Exactly the lines from the one with "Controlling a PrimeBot" to the end of the data below should be set down, and no others.

Material provided =
━━━━━━━━━━
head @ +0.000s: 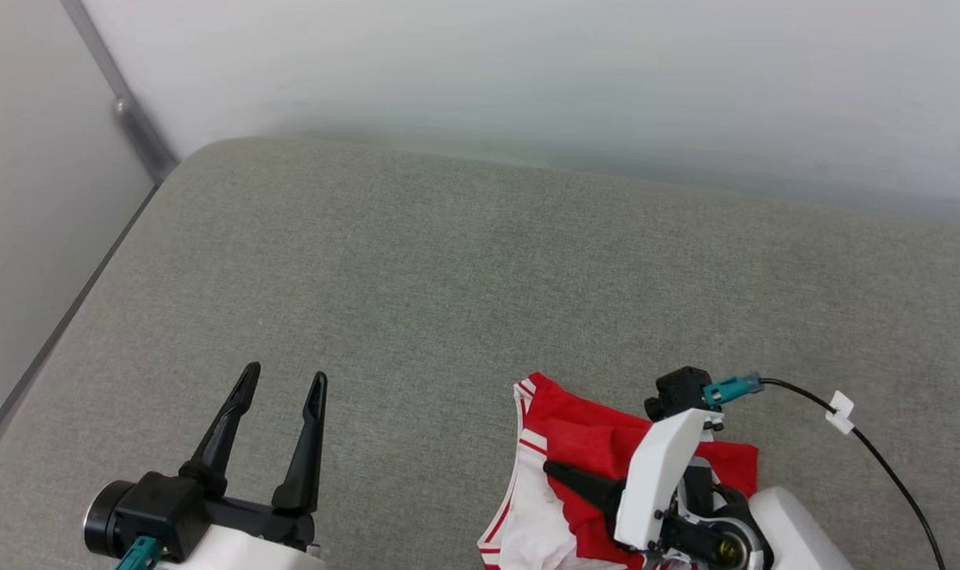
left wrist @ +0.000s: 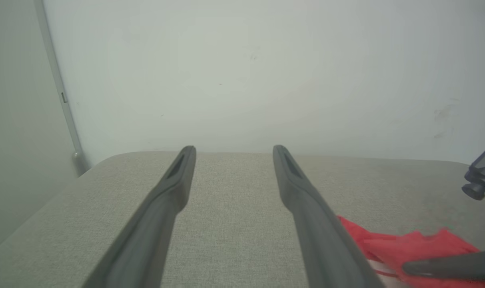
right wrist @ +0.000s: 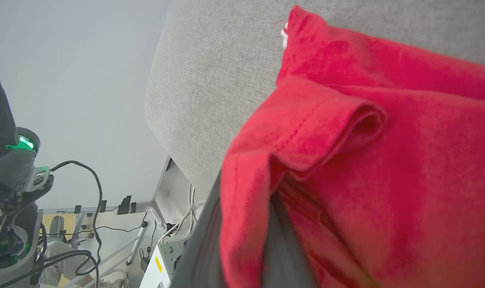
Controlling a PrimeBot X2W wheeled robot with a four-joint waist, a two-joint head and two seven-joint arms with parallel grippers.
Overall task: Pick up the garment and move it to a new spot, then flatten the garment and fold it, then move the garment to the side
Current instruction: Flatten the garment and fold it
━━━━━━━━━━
Response below =
Controlling a PrimeBot X2W wheeled robot with a four-joint waist, a two-joint head and two seven-joint arms with parallel grippers.
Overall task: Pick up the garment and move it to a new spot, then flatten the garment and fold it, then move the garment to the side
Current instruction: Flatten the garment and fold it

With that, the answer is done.